I've already gone through so much emotional pain. I don't want him to have to go through any of that. I can figure out a way to deal with it. I'd rather suffer than know that I made someone else go through pain.

If I had to go through all that happened with Nick again to save someone from the same fate, I would. I know what it's like to go through that. I would rather experience it twice than have someone else be as fucked up as I am.

No one deserves to go through what I've been forced to endure. The only person I would ever imagine giving the same fate to would be Nick. Then, and only then, would he realize what he's put me through. It would haunt him for the rest of his days just like it does me. He would finally understand the horrible and awful actions that he's committed. That is the only exception in this situation.

---

I decide to take Ash out on a walk. I know he's eager to leave because he's waiting by the front door of my apartment. It's a pretty small space for an energetic dog like him, so I understand why he would be itching to get out.

As soon as I open the door Ash runs out and is almost halfway down the hall. I call his name and run after him, but he's so excited that he doesn't listen. I try whistling, but I'm breathing heavily so that doesn't work either. Luckily he stops at the stairs and waits for me to catch up. He knows not to go too far when his head is clear.

We walk down the several flights of stairs together until we reach the first floor. He eagerly waits for me to open the door. I tell him not to go too far because I don't want him to get hurt. I often talk to him as if he were human and could actually understand and process what I'm saying to him. I'm sure it comes off as strange to others, but it feels normal to me.

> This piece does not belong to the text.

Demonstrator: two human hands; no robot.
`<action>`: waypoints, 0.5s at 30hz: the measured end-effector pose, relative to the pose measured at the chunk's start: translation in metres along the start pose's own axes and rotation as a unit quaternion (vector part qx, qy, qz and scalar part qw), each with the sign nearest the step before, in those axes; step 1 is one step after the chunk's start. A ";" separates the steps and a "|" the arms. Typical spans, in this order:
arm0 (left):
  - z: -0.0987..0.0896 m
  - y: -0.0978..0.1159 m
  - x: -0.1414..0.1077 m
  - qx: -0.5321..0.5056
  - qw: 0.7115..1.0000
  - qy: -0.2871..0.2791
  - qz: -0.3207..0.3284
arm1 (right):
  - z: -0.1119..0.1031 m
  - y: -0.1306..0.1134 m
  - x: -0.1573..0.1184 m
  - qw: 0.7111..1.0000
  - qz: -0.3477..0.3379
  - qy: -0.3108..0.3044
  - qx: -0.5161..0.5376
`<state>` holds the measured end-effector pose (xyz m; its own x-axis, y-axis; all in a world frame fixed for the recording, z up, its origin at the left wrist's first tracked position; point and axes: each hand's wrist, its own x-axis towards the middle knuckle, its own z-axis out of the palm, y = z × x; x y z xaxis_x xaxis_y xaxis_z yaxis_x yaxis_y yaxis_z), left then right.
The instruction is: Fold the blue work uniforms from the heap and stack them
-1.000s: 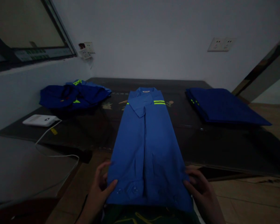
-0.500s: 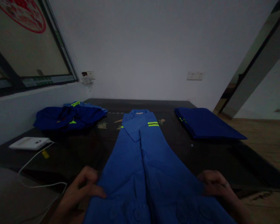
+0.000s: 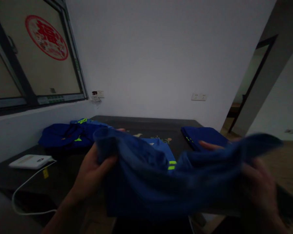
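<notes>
A blue work jacket [image 3: 146, 175] with yellow reflective stripes is lifted at its lower end, which hangs blurred between my hands. My left hand [image 3: 95, 169] is closed on the fabric at the left, thumb on the near side. At the right, my right hand [image 3: 258, 182] grips the other end of the hem, partly smeared by motion, with a flap of cloth sticking out past it. Behind the raised cloth, the jacket's collar end [image 3: 158, 144] still lies on the dark table [image 3: 136, 123].
Crumpled dark blue clothes [image 3: 63, 136] lie at the table's left. A folded dark blue garment [image 3: 202, 135] rests at the right. A white power bank [image 3: 30, 161] with a white cable [image 3: 21, 185] is near the left edge. Wall and window stand behind.
Both hands have raised the jacket's lower end up and away from me, so it now folds over the part on the table. The view has tilted upward.
</notes>
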<state>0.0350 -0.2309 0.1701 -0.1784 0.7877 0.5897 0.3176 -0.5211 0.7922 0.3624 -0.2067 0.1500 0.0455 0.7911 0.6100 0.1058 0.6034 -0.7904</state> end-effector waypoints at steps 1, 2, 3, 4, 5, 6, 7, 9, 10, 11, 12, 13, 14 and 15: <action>0.007 -0.002 0.018 -0.044 0.999 0.011 -0.017 | 0.009 0.002 0.021 1.000 0.002 0.008 0.014; 0.014 -0.008 0.037 -0.088 0.996 0.018 -0.029 | 0.017 0.007 0.043 0.999 0.001 0.025 0.039; 0.020 -0.017 0.058 -0.125 0.991 0.019 -0.034 | 0.026 0.015 0.066 0.998 0.001 0.028 0.064; 0.027 -0.030 0.078 -0.152 0.988 0.014 -0.037 | 0.034 0.029 0.089 0.996 0.008 0.018 0.082; 0.033 -0.046 0.098 -0.171 0.984 0.005 -0.045 | 0.042 0.046 0.111 0.995 0.022 0.003 0.096; 0.039 -0.065 0.116 -0.183 0.981 -0.002 -0.060 | 0.050 0.067 0.131 0.993 0.042 -0.008 0.108; 0.045 -0.086 0.132 -0.189 0.978 -0.012 -0.085 | 0.059 0.091 0.148 0.991 0.069 -0.020 0.116; 0.056 -0.131 0.155 -0.187 0.971 -0.020 -0.149 | 0.075 0.141 0.169 0.984 0.142 -0.036 0.106; 0.062 -0.153 0.161 -0.163 0.968 -0.016 -0.192 | 0.082 0.164 0.173 0.977 0.195 -0.047 0.074; 0.067 -0.174 0.164 -0.122 0.962 -0.017 -0.244 | 0.089 0.186 0.173 0.967 0.245 -0.058 0.030; 0.071 -0.194 0.164 -0.075 0.953 -0.025 -0.293 | 0.095 0.205 0.170 0.960 0.272 -0.063 0.005; 0.075 -0.211 0.161 -0.044 0.944 -0.033 -0.325 | 0.100 0.221 0.165 0.955 0.290 -0.067 -0.017; 0.077 -0.226 0.157 -0.021 0.937 -0.042 -0.346 | 0.104 0.234 0.160 0.951 0.300 -0.067 -0.037; 0.078 -0.239 0.152 -0.005 0.932 -0.050 -0.359 | 0.107 0.246 0.154 0.950 0.302 -0.064 -0.053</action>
<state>0.0049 0.0387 0.0583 -0.2533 0.9612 -0.1095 0.1410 0.1487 0.9788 0.2894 0.0741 0.0440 0.0095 0.9995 0.0309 0.1976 0.0284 -0.9799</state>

We walk down the street and towards the park. We weren't going there, but Ash started walking in that direction so I suppose he wants to go there. I don't stop him because it will be good exercise for him to run around in an open space.

It's still kind of early in the morning so not many people are here. Ash wanders around for a few moments before dashing towards the other end of the park. I sigh and follow quickly so I won't lose track of where he is.

I watch him as he continues to run until I see a large dog. It only takes me a few seconds to realize that this is Butters' dog. I figure that if his dog is here that he must be close. Now I'm not sure what to do.

'If Butters is here then what? Would I want to talk to him? I have missed him in the past few days, but the last time we talked, which was our first date on the night we met, was left off at an awkward goodbye. That probably wasn't the best note to leave off on.'

I sigh as I sit down under a large oak tree. I'm watching Ash from a small distance just to make sure that he doesn't get into too much trouble. I see that he likes to play with Butters' dog a lot. They seem to be becoming good friends. I don't mind, I just don't want things to be awkward between Butters and myself.

I watch for a few moments before seeing Butters. I hope that he doesn't notice that I'm here, but the minute he sees Ash he knows. He looks around for a few moments before his eyes lock on me. I quickly glance to the side to make it seem like I wasn't watching, but he's already on his way over.

"Hey Mitchell, do you mind if I sit down?" he asks, waiting until I give him an answer.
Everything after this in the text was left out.